烟柱烧了一整夜。
陈砚舟和黄蓉没有在驿站多待。天亮之前,两人已经翻过了隘口北面的山脊,沿着干涸河道一路向东北。
旺财在前面跑。
经过火麟真气长期熏陶,这条猎犬的体质已经不是普通畜生能比的。四条腿蹬开,速度不比寻常江湖好手的轻功慢多少。但此刻它的耳朵一直压着,尾巴夹得紧紧的。
前方的气味不对。
陈砚舟也感觉到了。手背下的嗡鸣没有因为红泉被毁而消退——东北方向那个“赤壁”的共振源,比昨天更清晰了。
不止更清晰。
是在移动。
“在搬。”陈砚舟停下脚步。
黄蓉从后面跟上来,呼吸微促。“搬?”
“红泉的火烧了一夜,烟柱方圆二十里都看得见。赤壁那边的人收到消息了,正在转移存货。”
黄蓉的眉头拧起来。“那得快。”
“快不了。”陈砚舟摇头,“两百多坛火麟脂,每坛五六十斤。光搬上马车就得大半天。再加上护送的兵——”
他闭上眼。
共振的频率在手背下跳动,像一条看不见的丝线,牵着他的感知穿过山岭和旷野。
“六十里。”他睁开眼,“东北偏北。在动,但不快。走的是山路,马车拖不了速度。
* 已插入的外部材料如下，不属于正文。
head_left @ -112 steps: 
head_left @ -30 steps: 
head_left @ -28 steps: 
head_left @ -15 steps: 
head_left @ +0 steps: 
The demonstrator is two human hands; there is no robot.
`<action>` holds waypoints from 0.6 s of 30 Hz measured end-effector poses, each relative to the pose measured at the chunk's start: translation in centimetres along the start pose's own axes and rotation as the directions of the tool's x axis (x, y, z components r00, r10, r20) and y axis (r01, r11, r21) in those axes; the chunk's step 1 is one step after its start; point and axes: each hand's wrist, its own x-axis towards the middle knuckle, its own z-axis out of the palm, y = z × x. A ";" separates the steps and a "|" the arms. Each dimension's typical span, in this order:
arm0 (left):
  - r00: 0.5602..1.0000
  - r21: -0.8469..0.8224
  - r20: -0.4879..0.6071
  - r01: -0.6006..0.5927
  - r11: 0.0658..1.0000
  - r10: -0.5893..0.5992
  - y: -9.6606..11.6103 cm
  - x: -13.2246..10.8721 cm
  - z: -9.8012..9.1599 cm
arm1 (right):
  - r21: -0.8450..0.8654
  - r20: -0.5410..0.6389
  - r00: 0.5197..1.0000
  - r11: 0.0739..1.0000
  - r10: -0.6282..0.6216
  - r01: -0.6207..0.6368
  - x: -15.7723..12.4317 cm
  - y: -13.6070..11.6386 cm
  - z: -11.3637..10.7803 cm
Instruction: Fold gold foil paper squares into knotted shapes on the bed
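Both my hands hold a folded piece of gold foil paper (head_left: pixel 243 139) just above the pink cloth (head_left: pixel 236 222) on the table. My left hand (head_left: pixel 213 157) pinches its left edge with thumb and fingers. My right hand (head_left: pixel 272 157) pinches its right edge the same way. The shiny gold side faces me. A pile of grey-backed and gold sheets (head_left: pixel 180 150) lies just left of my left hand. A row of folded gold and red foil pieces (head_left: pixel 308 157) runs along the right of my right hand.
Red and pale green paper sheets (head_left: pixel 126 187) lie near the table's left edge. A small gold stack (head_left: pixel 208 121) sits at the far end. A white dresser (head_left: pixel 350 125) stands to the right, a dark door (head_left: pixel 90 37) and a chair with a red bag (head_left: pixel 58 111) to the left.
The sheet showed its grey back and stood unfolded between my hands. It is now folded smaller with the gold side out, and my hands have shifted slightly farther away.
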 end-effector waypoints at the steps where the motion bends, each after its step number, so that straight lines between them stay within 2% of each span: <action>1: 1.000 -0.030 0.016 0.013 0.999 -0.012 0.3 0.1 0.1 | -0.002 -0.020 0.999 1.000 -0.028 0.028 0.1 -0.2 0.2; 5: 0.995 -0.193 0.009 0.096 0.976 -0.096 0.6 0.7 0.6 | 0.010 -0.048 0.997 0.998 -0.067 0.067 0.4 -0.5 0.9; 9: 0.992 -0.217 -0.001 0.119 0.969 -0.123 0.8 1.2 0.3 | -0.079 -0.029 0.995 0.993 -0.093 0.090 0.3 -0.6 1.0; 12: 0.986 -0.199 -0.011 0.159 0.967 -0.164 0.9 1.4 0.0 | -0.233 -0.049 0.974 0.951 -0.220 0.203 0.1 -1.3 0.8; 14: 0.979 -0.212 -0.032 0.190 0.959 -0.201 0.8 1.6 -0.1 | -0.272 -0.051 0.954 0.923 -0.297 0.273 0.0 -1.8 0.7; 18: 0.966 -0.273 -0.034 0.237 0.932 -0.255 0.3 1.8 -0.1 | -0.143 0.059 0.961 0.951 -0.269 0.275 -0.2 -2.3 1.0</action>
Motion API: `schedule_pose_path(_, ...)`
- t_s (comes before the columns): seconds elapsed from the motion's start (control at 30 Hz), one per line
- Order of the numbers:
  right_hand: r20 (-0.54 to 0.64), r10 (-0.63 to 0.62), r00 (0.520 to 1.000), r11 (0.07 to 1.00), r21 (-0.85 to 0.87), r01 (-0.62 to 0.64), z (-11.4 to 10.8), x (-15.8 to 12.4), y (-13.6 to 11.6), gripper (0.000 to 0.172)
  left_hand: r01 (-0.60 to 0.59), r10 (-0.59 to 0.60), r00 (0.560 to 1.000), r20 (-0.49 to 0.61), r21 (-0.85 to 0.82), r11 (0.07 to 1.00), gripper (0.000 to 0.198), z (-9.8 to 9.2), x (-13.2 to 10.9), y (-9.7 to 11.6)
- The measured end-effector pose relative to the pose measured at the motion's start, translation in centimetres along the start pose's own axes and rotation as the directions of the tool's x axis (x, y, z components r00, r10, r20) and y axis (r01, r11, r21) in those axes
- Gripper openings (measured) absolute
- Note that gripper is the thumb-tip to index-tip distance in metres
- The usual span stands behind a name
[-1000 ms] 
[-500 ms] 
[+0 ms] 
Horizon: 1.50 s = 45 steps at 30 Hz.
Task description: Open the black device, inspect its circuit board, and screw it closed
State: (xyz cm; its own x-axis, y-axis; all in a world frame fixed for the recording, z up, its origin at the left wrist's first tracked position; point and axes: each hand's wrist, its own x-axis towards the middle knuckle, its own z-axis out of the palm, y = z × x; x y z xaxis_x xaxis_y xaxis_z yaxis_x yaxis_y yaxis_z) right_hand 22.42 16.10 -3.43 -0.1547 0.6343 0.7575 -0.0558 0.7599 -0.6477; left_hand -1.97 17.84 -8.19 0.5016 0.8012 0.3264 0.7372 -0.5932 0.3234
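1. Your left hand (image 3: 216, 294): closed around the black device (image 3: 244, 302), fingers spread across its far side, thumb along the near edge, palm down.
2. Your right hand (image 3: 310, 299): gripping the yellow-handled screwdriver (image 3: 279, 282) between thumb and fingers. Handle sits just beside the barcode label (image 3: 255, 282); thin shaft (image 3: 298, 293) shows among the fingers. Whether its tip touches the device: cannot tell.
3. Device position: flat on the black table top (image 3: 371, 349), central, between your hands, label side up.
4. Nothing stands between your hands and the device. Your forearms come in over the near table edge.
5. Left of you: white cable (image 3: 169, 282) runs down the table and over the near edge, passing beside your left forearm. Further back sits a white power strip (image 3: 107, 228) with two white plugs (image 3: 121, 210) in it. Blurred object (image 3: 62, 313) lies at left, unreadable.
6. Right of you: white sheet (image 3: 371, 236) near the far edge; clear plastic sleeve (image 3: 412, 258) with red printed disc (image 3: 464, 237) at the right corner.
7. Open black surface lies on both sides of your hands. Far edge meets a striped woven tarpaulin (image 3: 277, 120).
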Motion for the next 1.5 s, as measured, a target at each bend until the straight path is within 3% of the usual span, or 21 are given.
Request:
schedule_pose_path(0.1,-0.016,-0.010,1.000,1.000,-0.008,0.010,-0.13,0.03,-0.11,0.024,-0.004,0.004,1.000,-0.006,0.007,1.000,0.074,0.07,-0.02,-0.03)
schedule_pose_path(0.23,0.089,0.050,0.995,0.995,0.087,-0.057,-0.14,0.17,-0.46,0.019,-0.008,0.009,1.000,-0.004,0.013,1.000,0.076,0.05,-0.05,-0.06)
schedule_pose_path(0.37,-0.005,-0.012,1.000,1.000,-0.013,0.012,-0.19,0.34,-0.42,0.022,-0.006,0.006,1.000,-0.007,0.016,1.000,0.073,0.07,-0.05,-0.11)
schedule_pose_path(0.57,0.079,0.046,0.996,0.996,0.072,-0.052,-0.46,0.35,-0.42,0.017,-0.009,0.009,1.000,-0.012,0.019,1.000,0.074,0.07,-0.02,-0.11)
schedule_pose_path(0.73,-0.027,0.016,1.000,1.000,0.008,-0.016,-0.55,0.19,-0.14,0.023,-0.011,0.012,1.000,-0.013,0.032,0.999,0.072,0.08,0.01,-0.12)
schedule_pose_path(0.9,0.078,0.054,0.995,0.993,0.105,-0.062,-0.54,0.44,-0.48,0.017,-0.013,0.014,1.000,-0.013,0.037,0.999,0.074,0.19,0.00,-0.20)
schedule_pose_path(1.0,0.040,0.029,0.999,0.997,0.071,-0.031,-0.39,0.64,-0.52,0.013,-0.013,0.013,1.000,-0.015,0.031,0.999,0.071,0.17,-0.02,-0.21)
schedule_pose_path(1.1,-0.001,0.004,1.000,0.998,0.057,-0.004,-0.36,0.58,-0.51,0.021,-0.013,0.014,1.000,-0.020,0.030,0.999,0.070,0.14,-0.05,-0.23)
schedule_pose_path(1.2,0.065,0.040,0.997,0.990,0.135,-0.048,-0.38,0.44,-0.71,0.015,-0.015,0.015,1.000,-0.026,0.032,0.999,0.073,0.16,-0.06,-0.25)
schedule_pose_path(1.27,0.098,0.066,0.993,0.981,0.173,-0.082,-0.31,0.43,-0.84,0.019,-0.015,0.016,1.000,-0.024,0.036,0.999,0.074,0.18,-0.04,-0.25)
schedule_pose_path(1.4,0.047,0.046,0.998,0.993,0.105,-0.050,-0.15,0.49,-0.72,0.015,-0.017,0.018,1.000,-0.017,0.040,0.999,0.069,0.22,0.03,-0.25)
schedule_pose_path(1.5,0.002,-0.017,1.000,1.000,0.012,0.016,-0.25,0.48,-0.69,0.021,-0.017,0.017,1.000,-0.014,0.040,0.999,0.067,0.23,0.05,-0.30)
”
黄蓉已经在心里算好了。“两个时辰能截上。”
“嗯。”
两人不再说话,提气赶路。
行出不到二十里。
旺财忽然停了。
猎犬蹲在一处山梁的棱线后面,鼻子朝北面不停地抽,喉咙里发出“呜呜”的低鸣。不是恐惧——是警觉。
陈砚舟一掌按住黄蓉的肩,两人伏低身子。
山梁下面是一条宽阔的谷道。谷道里有人。
不是蒙古人。
二十余骑。灰甲、铁盔、马槊横在鞍桥上。阵型散而不乱。前后各有两骑拉开距离做斥候,中间的主力保持着随时可以展开冲锋的间距。
黄蓉吸了口气。“北凉骑兵。”
陈砚舟认出了那身甲。和之前在北凉关隘见过的制式一样,但更旧、更破。铁甲上有刀砍的痕迹,漆都掉了大半。靴子上全是泥点和血渍。
是打过仗的兵。
队伍中间有一面旗。
旗杆断了半截,旗面上一个大大的“徐”字,边角烧焦了一块。